Quanto ao argumento – utilizado pela Requerente e aceite pela decisão maioritária - de que o registo contabilístico como “débito” (e não como “crédito”) na conta do sócio gerente seria a prova (porque a contabilidade faz fé) de que existia um mútuo, desconhece que a existência de um débito foi, precisamente, matéria posta em dúvida pela inspecção e que tinha que ser provada. E cremos que isso não aconteceu, designadamente porque a regularização contabilística foi feita apenas em 31/12/2008 e o documento apresentado para justificar o mútuo de 2008 é datado do último dia desse ano e nulo por falta de forma.
Aliás, a ratio do nº 4 do artigo 6º do CIRS ao falar nos lançamentos em quaisquer contas correntes dos sócios, escrituradas nas sociedades comerciais ou civis sob forma comercial é a consagração de uma presunção (ilidível) de que as importâncias disponibilizadas aos (postas à disposição dos) sócios sem uma das causas aí elencadas (mútuo, prestação de trabalho ou exercício de gestão, que correspondem a razões diferentes das derivadas da sua qualidade de sócio, titular dos rendimentos derivados da aplicação de capital) são recebidas a título de lucros ou adiantamento dos lucros.
Em suma, pelas razões apontadas, consideraria improcedente o pedido de anulação das liquidações referentes a este ponto.
2.2. Sujeição a retenção na fonte de IRC dos pagamentos realizados pela Requerente aos prestadores de serviços residentes na Suíça, na Alemanha, em Itália e em França, e sujeição a retenção na fonte de IRS dos pagamentos realizados pela Requerente a um prestador de serviços residente no Reino Unido
Relativamente a estas situações, a decisão que fez maioria entendeu que, existindo contradição entre as normas de direito interno e as normas convencionais, a sobreposição do direito internacional ao direito interno (art. 8º, nº 2 da CRP) impede a obrigação de retenção na fonte de IRC e de IRS, nas situações em causa nos autos. E, que, pelos mesmos motivos “não pode ser exigido o cumprimento de formalidades adicionais, que não constam das Convenções para que seja dispensada a retenção na fonte – nomeadamente os formulários 21-RFI, devendo considerar-se suficiente a apresentação de documento que comprove que o beneficiário dos pagamentos é residente fiscal no Estado em causa.”
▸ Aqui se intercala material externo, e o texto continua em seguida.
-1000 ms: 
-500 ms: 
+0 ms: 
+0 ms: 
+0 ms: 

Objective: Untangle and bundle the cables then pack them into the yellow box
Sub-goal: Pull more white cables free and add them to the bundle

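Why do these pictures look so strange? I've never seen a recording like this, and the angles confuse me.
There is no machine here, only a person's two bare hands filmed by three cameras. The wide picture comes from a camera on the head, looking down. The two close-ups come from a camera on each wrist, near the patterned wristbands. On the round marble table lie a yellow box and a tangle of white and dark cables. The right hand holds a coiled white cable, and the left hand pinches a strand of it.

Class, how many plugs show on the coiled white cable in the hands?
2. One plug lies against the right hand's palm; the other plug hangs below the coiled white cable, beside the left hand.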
Apesar de admitir que as Convenções nada referem quanto às formalidades a cumprir para que os regimes nelas previstos possam ser aplicados e que os Estados têm de estabelecer as regras necessárias para esse efeito, considera determinante que, atenta a regra geral – tributação dos lucros das sociedades no Estado em que têm a sede e são residentes fiscais – será suficiente demonstrar , através de formalidade probatória e não constitutiva, que os beneficiários dos pagamentos são residentes no Estado em causa, devendo ser admitida prova idónea.
Analisando os documentos juntos aos autos conclui-se que estes documentos devem ser considerados idóneos para demonstrar onde as entidades beneficiárias dos pagamentos têm sede e, consequentemente, residência fiscal – devendo, assim, ser aceites para demonstrar onde se situa a residência/domicílio fiscal dos beneficiários.
Concordamos com as considerações sobre o direito internacional (neste caso, acordos entre Estados para evitar a dupla tributação) se sobrepor ao direito interno, impedindo, total ou parcialmente a tributação pelo Estado Português, no caso de se verificarem os pressupostos definidos nas normas convencionais. Mas discordamos com a posição expressa na decisão maioritária de que, para efeitos de aplicação das normas convencionais, é irrelevante qualquer exigência da lei interna portuguesa quanto à posse pela entidade pagadora dos rendimentos de quaisquer formulários, cuja exigência – neste caso do modelo 21-RFI - constituiria violação do art. 8.º, n.º 2, da CRP.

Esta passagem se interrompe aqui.